What you will do: Find "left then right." and "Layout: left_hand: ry" in the records below. Copy the lines holding them and every line between, exactly, and no others.

Supplied entries:

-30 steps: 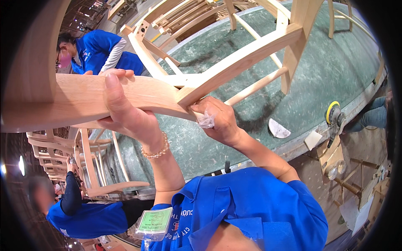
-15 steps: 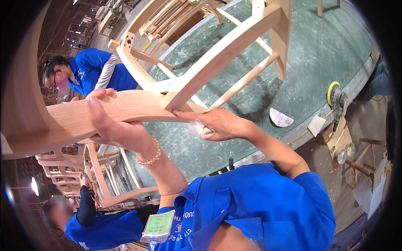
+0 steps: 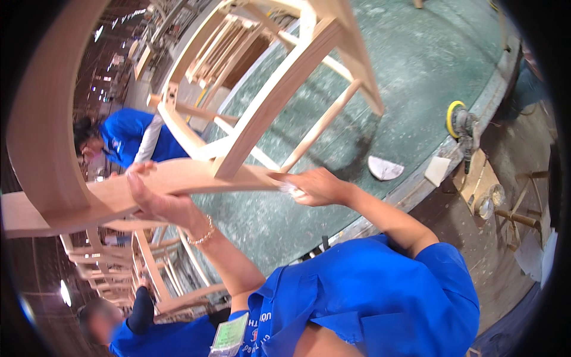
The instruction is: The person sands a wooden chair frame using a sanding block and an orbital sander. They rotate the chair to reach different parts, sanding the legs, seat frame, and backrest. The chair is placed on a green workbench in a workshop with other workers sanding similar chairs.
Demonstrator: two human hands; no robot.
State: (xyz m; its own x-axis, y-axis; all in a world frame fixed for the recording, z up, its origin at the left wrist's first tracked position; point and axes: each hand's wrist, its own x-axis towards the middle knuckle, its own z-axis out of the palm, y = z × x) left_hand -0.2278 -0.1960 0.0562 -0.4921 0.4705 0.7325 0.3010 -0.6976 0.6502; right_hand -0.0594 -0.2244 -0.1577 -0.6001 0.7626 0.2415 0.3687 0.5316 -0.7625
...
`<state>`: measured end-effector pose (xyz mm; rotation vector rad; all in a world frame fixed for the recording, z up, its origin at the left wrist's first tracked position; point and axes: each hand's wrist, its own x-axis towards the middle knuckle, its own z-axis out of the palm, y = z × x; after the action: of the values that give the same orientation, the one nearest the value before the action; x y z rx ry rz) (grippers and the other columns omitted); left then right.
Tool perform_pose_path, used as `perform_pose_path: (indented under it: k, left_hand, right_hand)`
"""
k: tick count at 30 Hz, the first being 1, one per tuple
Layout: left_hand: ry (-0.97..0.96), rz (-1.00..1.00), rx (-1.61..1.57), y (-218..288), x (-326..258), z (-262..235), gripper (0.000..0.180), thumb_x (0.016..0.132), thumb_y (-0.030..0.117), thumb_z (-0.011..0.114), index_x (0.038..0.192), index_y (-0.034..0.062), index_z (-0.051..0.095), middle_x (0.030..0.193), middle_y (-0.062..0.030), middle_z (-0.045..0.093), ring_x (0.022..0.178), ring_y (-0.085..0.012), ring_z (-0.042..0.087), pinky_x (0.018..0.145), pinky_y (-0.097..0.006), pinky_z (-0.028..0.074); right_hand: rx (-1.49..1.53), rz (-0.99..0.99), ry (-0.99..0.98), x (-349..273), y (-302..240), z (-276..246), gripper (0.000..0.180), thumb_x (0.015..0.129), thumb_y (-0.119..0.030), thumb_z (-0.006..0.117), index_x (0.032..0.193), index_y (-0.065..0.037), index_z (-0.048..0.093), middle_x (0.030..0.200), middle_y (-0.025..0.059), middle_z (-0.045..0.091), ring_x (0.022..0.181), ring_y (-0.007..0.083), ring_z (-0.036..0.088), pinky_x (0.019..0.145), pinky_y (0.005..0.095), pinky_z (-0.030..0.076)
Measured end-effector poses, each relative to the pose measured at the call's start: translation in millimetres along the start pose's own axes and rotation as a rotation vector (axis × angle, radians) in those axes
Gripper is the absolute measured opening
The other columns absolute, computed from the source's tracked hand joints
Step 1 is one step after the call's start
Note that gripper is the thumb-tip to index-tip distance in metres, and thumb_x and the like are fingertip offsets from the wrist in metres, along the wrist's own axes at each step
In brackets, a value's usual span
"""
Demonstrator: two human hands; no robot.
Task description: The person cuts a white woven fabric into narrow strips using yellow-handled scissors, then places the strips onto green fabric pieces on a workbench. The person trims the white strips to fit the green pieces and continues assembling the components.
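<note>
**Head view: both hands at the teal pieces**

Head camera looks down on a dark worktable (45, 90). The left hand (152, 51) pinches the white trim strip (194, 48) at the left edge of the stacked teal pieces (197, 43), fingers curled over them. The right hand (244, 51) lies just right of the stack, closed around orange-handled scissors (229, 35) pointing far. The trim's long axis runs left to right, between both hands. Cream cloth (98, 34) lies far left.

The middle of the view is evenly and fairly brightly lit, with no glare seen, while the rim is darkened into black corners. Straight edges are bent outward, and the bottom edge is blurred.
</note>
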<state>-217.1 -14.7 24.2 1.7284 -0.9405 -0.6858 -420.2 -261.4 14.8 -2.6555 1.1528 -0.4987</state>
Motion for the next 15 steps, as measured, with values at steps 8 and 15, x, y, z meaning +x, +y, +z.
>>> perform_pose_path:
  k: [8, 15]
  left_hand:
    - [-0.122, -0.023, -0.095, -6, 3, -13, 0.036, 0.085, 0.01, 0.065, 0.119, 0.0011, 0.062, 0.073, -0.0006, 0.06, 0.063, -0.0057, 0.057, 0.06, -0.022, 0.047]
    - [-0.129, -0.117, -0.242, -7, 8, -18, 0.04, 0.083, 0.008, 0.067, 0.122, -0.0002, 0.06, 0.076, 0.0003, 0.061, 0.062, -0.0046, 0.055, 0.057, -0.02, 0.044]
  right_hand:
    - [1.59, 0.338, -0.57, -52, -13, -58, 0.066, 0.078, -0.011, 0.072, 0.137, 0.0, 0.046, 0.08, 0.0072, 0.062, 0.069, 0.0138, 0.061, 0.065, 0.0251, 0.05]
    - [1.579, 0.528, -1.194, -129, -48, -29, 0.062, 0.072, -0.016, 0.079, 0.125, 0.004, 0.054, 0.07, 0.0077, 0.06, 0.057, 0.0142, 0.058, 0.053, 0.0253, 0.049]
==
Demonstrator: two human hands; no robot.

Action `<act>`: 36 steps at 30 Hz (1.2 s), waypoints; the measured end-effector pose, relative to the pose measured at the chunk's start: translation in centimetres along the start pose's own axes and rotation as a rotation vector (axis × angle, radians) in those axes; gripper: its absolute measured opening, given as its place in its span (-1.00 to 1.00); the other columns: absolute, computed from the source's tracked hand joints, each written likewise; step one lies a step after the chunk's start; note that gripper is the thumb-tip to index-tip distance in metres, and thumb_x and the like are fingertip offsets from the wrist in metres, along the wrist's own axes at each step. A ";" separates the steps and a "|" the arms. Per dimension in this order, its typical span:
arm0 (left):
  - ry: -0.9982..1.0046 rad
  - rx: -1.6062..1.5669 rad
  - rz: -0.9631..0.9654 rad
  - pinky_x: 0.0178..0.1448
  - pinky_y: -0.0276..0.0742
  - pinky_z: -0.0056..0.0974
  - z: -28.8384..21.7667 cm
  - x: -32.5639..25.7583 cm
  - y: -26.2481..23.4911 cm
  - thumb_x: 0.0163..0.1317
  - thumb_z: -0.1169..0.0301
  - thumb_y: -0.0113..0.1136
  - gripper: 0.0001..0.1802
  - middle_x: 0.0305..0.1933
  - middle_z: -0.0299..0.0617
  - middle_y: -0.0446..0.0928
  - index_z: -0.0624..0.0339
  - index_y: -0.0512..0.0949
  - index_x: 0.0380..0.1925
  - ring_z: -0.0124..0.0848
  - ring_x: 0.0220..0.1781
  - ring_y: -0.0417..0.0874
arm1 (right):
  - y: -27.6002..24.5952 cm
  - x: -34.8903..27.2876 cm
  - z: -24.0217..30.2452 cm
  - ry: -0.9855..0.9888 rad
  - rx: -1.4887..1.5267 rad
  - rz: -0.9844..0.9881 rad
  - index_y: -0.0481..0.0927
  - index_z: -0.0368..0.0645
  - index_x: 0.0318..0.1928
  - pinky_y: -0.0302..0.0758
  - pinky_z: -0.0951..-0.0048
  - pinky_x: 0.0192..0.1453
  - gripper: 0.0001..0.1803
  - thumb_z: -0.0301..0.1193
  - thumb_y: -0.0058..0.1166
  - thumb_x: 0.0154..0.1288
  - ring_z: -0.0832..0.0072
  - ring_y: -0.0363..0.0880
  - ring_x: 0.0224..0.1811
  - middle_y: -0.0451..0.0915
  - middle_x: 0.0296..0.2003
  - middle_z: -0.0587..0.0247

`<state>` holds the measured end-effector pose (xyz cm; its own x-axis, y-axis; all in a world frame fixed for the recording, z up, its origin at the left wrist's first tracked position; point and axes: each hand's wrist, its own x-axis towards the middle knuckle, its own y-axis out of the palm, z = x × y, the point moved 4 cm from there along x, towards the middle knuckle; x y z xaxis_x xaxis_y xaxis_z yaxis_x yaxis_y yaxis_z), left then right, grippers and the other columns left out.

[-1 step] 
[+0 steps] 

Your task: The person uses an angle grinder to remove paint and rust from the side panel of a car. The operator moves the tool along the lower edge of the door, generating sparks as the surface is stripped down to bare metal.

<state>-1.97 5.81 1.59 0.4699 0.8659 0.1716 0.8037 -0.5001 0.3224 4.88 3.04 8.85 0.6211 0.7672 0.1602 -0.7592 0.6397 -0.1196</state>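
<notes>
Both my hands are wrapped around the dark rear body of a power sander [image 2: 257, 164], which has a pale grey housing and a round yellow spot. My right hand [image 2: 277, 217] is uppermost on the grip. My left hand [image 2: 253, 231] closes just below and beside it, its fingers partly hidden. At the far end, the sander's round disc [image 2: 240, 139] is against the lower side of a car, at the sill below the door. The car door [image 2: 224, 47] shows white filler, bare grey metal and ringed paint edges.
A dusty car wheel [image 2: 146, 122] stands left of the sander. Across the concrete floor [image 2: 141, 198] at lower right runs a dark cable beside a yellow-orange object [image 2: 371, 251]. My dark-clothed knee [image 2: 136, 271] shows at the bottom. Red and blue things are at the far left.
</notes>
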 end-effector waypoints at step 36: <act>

Solution:
`<state>`: measured end-effector pose (xyz mm; rotation vector rad; all in a world frame fixed for the recording, z up, its origin at the left wrist's first tracked position; point and axes: each hand's wrist, its own x-axis towards the middle knuckle, its own z-axis out of the palm, y = z × x; after the action: of the values that give the same orientation, the one nearest the value before the action; x y z rx ry rz) (grippers and the other columns omitted); left then right.
Tool perform_pose_path, used as `perform_pose_path: (indented under it: k, left_hand, right_hand)`
"""
k: tick count at 30 Hz, the first being 1, one per tuple
Layout: left_hand: ry (-0.97..0.96), rz (-1.00..1.00), rx (-1.61..1.57), y (-218..288), x (-326..258), z (-262..235), gripper (0.000..0.180), thumb_x (0.016..0.132), thumb_y (-0.030..0.117), thumb_z (-0.011..0.114), index_x (0.038..0.192), index_y (-0.034..0.062), index_z (-0.051..0.095), middle_x (0.030..0.193), middle_y (-0.062..0.030), middle_z (-0.045..0.093), ring_x (0.022..0.178), ring_y (-0.085..0.012), ring_z (-0.042..0.087), pinky_x (0.018..0.145), pinky_y (-0.097..0.006), pinky_z (-0.028..0.074); right_hand: rx (-1.49..1.53), rz (-0.99..0.99), ry (-0.99..0.98), x (-349..273), y (-302..240), z (-276..246), gripper (0.000..0.180), thumb_x (0.015..0.129), thumb_y (-0.119..0.030), thumb_z (-0.006..0.117), index_x (0.032..0.193), index_y (-0.065..0.037), index_z (-0.048..0.093), middle_x (0.030..0.200), middle_y (-0.025..0.059), middle_z (-0.045..0.091), ring_x (0.022..0.181), ring_y (-0.007..0.083), ring_z (-0.036..0.088), pinky_x (0.019..0.145), pinky_y (0.005..0.095), pinky_z (-0.030..0.076)

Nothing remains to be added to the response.